Top of Supplied material

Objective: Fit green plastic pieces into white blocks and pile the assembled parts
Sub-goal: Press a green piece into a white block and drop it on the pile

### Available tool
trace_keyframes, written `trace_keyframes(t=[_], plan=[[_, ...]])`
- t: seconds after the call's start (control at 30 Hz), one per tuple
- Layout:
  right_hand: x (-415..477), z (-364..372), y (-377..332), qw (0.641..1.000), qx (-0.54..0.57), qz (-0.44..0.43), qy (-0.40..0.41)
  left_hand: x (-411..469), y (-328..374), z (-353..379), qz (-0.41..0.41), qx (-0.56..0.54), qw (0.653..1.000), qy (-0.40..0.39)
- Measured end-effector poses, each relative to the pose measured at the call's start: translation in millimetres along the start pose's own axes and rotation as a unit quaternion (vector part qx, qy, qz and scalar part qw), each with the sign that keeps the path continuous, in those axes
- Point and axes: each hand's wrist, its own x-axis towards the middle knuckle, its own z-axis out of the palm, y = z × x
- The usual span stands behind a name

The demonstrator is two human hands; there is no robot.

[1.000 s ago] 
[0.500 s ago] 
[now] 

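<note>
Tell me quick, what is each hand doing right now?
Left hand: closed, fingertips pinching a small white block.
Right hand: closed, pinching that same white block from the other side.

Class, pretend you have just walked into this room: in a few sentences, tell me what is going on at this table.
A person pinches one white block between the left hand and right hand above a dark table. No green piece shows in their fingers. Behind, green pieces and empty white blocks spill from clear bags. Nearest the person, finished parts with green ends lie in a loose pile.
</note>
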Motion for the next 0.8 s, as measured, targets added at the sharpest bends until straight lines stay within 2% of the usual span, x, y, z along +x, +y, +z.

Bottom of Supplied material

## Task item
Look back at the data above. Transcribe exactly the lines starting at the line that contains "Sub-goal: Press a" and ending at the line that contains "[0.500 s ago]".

## Finished exercise
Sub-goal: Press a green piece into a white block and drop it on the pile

### Available tool
trace_keyframes, written `trace_keyframes(t=[_], plan=[[_, ...]])`
- t: seconds after the call's start (control at 30 Hz), one per tuple
- Layout:
  right_hand: x (-415..477), z (-364..372), y (-377..332), qw (0.641..1.000), qx (-0.54..0.57), qz (-0.44..0.43), qy (-0.40..0.41)
  left_hand: x (-411..469), y (-328..374), z (-353..379), qz (-0.41..0.41), qx (-0.56..0.54), qw (0.653..1.000), qy (-0.40..0.39)
- Measured end-effector poses, each relative to the pose measured at the call's start: translation in millimetres along the start pose's own axes and rotation as a unit quaternion (vector part qx, qy, qz and scalar part qw), each with the sign that keeps the path continuous, in those axes
- Point and axes: each hand's wrist, its own x-axis towards the middle knuckle, its own z-axis out of the palm, y = z × x
- The usual span stands behind a name

The demonstrator is two human hands; there is no robot.

[1.000 s ago] 
[0.500 s ago] 

The exercise ends with this answer.